**What you are asked to do**
Leaving the pictures aside, restate all of the data exactly.
[Start of Attachment]
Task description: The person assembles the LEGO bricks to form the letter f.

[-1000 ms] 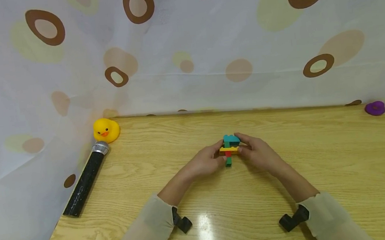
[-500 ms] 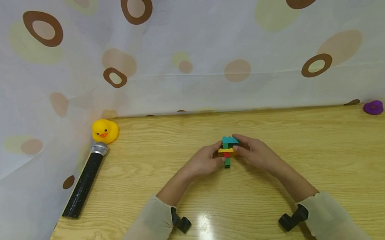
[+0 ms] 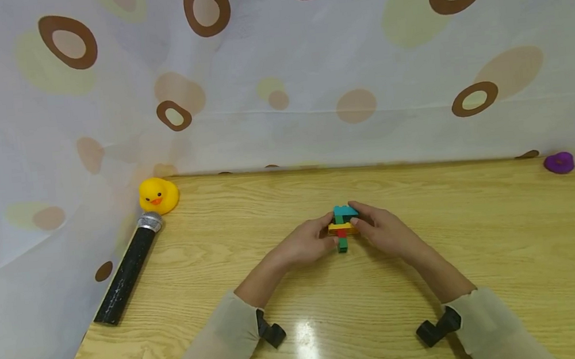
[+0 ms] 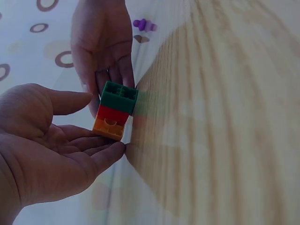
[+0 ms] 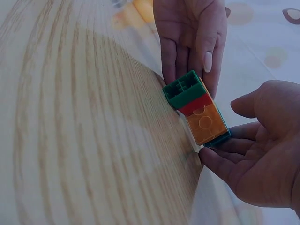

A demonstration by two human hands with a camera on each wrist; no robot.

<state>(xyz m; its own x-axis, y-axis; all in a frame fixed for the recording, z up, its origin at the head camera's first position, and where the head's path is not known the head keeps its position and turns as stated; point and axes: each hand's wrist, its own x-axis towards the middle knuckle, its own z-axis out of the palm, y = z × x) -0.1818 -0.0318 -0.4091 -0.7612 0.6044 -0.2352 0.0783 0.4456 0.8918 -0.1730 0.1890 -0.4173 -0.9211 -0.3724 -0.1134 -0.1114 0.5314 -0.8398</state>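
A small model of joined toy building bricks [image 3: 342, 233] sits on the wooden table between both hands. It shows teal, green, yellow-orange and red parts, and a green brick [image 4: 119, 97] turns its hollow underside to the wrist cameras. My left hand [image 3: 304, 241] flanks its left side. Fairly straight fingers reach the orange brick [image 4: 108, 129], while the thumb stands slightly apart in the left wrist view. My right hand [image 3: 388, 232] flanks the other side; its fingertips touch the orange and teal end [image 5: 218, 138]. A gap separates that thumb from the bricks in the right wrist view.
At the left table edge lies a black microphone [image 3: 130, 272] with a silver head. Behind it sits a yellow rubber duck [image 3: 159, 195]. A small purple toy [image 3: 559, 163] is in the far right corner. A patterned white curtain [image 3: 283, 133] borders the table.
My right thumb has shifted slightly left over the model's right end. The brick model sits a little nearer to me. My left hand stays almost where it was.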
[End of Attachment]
**Written response**
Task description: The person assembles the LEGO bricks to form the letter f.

[-1000 ms] 
[-500 ms] 
[+0 ms] 
[+0 ms] 
[+0 ms] 

A demonstration by two human hands with a camera on each wrist; no robot.

<state>(xyz m; its own x-axis, y-axis; all in a frame fixed for the recording, z up, its origin at the head camera's first position, and where the head's path is not known the head keeps its position and turns as stated; point and axes: each hand's wrist, its own x-axis towards the middle knuckle, its own z-axis out of the palm, y = z × x) -0.1818 -0.0318 -0.4091 -0.7612 0.6044 -0.2352 0.0783 0.4456 0.8918 -0.1730 0.1890 -0.4173 -0.9211 -0.3724 -0.1134 -0.1114 0.5314 -0.8398</state>
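A small model of joined toy building bricks [image 3: 342, 233] sits on the wooden table between both hands. It shows teal, green, yellow-orange and red parts, and a green brick [image 4: 119, 97] turns its hollow underside to the wrist cameras. My left hand [image 3: 304, 241] flanks its left side. Fairly straight fingers reach the orange brick [image 4: 108, 129], while the thumb stands slightly apart in the left wrist view. My right hand [image 3: 388, 232] flanks the other side; its fingertips touch the orange and teal end [image 5: 218, 138]. A gap separates that thumb from the bricks in the right wrist view.
At the left table edge lies a black microphone [image 3: 130, 272] with a silver head. Behind it sits a yellow rubber duck [image 3: 159, 195]. A small purple toy [image 3: 559, 163] is in the far right corner. A patterned white curtain [image 3: 283, 133] borders the table.
My right thumb has shifted slightly left over the model's right end. The brick model sits a little nearer to me. My left hand stays almost where it was.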

No further answer is required.